The line containing "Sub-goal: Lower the" and all lines following it in the listing below are to be reproduced exactly, with no other lines.

--- COLLECTED DATA Enclosed Below ---

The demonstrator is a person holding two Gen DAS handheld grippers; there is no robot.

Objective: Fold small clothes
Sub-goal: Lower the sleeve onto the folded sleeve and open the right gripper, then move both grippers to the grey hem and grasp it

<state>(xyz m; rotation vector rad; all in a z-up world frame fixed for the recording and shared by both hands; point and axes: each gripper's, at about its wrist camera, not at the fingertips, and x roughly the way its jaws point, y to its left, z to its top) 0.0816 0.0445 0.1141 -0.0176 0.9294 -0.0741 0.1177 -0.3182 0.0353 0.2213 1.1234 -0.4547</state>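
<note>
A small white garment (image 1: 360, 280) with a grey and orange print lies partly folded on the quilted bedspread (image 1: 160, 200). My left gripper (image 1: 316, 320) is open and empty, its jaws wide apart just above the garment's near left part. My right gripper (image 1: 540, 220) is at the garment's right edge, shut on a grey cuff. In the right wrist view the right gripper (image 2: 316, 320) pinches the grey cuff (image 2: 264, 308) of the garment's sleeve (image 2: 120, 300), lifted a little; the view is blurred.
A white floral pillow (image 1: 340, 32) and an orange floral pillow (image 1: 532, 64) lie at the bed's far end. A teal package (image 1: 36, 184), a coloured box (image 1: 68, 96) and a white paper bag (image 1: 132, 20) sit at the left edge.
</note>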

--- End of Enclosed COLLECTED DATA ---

[TASK SOLUTION]
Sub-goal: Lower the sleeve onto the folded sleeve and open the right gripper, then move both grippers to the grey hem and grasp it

<state>(xyz m; rotation vector rad; all in a z-up world frame fixed for the recording and shared by both hands; point and axes: each gripper's, at about its wrist camera, not at the fingertips, and x roughly the way its jaws point, y to its left, z to its top) 0.0816 0.0445 0.1141 -0.0176 0.9294 -0.0741 0.1177 -0.3182 0.0353 0.2213 1.1234 -0.4547</state>
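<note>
A small white garment (image 1: 360, 280) with a grey and orange print lies partly folded on the quilted bedspread (image 1: 160, 200). My left gripper (image 1: 316, 320) is open and empty, its jaws wide apart just above the garment's near left part. My right gripper (image 1: 540, 220) is at the garment's right edge, shut on a grey cuff. In the right wrist view the right gripper (image 2: 316, 320) pinches the grey cuff (image 2: 264, 308) of the garment's sleeve (image 2: 120, 300), lifted a little; the view is blurred.
A white floral pillow (image 1: 340, 32) and an orange floral pillow (image 1: 532, 64) lie at the bed's far end. A teal package (image 1: 36, 184), a coloured box (image 1: 68, 96) and a white paper bag (image 1: 132, 20) sit at the left edge.
</note>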

The required output has been given.